Eu gosto do roteiro do amor. Eu gosto da surpresa do primeiro encontro, da percepção de beleza, do coração acelerado, da insegurança, do desvio de olhos com um sorriso tímido. Gosto da sedução, do indeciso destino querendo aproximar e repelir, da primeira conversa desajeitada, da troca de telefones. Gosto do nervosismo das conversas que começam confusas e depois tomam um rumo agradável, do acompanhar até em casa depois de um bom jantar, do primeiro beijo. Gosto do encontro de mãos e dedos, dos beijos calorosos, do encontro feroz de corpos, do enrolar a se despedir. Gosto das prudências iniciais, da resignação, do cuidado pra não se apaixonar tão rápido, do sumiço de um dos dois porque este tem medo do que isso tudo pode virar, da preocupação do outro em ter falado algo que não devia. Gosto do choro, do tomar umas a mais porque ele ou ela sumiu, da comoção em uma comédia-romântica boba, do dormir triste e acordar lendo uma mensagem que leva um dos dois às nuvens.

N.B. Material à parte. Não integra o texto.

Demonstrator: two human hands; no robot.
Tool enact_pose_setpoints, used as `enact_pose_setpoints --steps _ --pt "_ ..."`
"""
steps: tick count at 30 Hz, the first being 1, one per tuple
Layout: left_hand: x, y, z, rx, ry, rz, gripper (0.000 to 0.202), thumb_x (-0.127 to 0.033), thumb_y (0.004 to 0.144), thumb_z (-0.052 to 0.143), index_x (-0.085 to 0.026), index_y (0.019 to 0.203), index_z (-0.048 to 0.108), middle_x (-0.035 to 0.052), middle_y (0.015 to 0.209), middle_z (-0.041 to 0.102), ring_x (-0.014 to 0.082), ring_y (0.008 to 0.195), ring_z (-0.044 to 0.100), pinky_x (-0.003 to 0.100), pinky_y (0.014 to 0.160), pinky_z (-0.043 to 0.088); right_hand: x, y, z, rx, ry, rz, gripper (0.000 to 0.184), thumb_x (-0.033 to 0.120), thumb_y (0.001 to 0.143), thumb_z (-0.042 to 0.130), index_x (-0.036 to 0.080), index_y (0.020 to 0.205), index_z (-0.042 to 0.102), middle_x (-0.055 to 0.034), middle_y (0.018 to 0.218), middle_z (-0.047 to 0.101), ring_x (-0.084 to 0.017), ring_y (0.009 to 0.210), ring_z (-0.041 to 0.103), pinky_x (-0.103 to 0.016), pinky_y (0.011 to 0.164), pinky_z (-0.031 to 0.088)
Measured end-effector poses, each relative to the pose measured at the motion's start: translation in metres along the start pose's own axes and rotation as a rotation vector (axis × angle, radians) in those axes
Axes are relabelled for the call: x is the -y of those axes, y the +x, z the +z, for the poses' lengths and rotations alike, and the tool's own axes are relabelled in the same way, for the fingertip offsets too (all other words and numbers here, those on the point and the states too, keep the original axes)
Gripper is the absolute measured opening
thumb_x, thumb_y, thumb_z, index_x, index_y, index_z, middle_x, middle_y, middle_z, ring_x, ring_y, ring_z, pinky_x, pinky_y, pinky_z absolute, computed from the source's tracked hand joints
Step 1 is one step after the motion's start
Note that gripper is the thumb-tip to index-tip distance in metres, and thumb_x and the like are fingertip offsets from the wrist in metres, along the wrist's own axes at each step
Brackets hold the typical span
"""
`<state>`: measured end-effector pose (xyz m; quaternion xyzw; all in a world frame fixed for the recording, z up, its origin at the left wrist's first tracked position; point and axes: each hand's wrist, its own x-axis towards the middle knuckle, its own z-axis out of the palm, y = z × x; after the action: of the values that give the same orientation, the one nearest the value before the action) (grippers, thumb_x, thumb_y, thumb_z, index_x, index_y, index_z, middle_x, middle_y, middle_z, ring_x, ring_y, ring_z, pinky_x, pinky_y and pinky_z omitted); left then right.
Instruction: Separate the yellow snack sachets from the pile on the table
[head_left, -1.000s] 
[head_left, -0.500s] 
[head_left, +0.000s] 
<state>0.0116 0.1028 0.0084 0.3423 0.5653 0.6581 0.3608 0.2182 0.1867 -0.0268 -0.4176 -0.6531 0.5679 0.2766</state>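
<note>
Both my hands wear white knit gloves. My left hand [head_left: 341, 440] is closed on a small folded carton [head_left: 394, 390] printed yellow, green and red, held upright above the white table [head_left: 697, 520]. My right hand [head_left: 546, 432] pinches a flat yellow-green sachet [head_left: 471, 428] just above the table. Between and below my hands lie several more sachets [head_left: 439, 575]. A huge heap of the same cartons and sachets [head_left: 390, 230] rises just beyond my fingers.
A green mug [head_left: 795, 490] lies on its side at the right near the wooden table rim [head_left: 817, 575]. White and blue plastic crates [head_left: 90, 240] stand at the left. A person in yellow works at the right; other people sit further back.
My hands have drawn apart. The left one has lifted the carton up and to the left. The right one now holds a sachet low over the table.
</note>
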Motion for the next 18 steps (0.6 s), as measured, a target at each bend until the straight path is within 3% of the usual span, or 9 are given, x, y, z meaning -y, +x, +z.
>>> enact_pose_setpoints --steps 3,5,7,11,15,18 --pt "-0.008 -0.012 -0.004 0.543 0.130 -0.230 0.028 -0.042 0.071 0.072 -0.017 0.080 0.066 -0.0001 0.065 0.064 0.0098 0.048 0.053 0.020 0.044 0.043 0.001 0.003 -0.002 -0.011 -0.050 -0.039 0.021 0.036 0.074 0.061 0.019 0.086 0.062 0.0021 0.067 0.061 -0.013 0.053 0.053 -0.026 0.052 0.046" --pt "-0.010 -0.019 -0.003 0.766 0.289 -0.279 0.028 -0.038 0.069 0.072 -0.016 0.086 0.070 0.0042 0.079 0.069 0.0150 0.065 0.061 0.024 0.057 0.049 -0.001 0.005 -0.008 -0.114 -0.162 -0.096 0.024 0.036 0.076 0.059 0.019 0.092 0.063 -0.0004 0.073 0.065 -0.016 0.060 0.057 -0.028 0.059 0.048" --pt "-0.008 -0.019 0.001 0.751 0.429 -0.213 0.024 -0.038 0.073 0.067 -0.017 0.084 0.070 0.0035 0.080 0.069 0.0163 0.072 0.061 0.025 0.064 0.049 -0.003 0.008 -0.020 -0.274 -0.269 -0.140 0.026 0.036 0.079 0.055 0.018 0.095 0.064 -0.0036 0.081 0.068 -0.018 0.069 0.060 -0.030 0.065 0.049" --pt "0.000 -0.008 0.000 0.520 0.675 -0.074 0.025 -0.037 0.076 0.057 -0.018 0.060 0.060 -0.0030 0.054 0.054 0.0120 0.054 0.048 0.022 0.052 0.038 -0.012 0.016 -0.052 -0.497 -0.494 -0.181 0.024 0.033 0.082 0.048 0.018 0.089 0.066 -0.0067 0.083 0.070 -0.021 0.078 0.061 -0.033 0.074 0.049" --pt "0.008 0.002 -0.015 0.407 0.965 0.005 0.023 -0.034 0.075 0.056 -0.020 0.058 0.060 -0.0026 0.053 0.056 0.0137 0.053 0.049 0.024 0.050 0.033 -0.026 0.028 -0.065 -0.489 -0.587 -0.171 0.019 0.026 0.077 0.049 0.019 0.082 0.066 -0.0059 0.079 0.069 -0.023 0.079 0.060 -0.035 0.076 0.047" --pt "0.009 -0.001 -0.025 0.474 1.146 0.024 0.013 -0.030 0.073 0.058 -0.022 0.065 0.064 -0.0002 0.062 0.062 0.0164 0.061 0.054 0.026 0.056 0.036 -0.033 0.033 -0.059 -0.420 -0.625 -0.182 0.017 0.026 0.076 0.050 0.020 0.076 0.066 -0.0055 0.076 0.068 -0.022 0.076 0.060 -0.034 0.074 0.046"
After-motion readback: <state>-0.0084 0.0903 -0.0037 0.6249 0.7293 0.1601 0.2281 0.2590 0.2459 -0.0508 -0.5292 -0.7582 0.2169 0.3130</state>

Gosto do reencontro e reconciliação, do primeiro eu te amo envergonhado, da incipiente intimidade. Gosto das primeiras permanências, do acordar ao lado que se torna mais frequente, da apresentação para as famílias e amigos, do partilhamento de segredos obscuros. Gosto da cogitação em morar juntos porque “fica mais barato e de todo jeito a gente já fica junto o tempo todo”, do atraso do fluxo dela e do primeiro exame negativo de gravidez que deixa o casal aliviado. Gosto quando um dos dois chega chorando porque perdeu o emprego, da necessidade de sacrifício do outro em uma jornada de trabalho maior para conseguir sustentar a casa, e do regozijo do desempregado por conseguir um novo trabalho. Gosto do susto da primeira gravidez e da indignação da mulher que diz ter tomado o anticoncepcional religiosamente, da reunião em família para se dar a notícia de que mais um membro está a caminho, do casamento discreto, e da lua de mel em um final de semana.

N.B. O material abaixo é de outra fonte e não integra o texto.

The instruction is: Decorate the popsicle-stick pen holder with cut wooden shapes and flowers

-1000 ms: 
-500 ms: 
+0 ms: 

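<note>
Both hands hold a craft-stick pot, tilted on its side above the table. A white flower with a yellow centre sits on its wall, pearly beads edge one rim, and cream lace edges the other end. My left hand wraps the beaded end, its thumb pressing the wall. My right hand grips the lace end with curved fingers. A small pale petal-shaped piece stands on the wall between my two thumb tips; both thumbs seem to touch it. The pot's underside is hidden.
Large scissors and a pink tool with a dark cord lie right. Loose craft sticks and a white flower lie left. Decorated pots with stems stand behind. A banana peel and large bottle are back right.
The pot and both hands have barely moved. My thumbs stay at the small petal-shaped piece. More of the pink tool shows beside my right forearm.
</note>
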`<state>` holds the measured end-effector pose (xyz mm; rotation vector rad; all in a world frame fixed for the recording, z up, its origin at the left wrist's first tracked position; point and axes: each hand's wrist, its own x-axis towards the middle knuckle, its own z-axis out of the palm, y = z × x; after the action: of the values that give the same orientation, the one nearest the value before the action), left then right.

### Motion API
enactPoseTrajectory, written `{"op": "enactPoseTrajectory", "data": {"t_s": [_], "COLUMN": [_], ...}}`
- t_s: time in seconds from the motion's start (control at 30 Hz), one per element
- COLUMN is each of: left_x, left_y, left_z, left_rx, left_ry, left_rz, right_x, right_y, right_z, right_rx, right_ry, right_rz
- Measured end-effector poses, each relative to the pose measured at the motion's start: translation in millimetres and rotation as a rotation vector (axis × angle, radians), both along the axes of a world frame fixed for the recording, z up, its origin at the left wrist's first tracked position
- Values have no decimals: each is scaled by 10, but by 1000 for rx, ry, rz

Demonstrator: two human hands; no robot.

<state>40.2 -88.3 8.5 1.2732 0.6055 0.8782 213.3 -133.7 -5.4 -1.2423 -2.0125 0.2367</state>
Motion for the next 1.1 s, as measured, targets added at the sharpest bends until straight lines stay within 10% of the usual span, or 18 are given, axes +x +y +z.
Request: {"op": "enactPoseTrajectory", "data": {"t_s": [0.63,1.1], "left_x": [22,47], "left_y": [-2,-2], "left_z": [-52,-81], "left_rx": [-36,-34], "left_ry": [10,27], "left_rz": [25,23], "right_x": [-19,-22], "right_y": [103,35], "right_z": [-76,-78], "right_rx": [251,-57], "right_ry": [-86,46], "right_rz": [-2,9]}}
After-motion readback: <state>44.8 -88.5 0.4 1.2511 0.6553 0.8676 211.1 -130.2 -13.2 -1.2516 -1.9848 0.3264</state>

Gosto da adequação do jovem casal à nova situação, da mudança para uma nova casa, da dificuldade financeira inicial, da batalha por melhores condições, do cansaço e do questionamento sobre a viabilidade do amor. Gosto da criança correndo pela casa, da barriga saliente do pai de família, das brigas e da conclusão que, felizmente ou infelizmente, um não vive mais sem o outro. Gosto dos períodos mais quentes e frios da relação, do crescimento dos filhos, do não que o homem diz à sua nova secretária nova porque “sua mulher não é fitness, mas ainda sim é a mais linda do mundo e jamais conheceu outra que tem tanta garra na vida”. Gosto da sobriedade de um relacionamento consolidado, do choro da mãe quando o filho vai pra faculdade, do coração preocupado da mulher e da racionalidade do homem, do rapaz que visita os pais e traz consigo uma menina que chama de namorada, do ciúme da mãe e do orgulho do pai.
Gosto da emoção na formatura dos filhos, dos seus casamentos e das crianças correndo pela casa no feriado. Gosto do capricho do avô e da avó ao preparar a casa para a reunião de família no natal, das ruidosas conversas na sala, do sair do avô e netos em uma manhã de domingo, e dos conselhos que o filho maduro pede ao pai experiente quando a esposa não está por perto. Gosto da melancolia dos velhos quando todos vão embora, do olhar senil em um álbum de família, das cadeiras de balanço e das mãos enrugadas na varanda em um final de tarde. Gosto de pensar que essa história de amor estará sendo reescrita pelas mãos dos seus filhos. Gosto de pensar que as gerações futuras conservarão este roteiro sempiterno. Gosto de pensar no roteiro infinito do amor.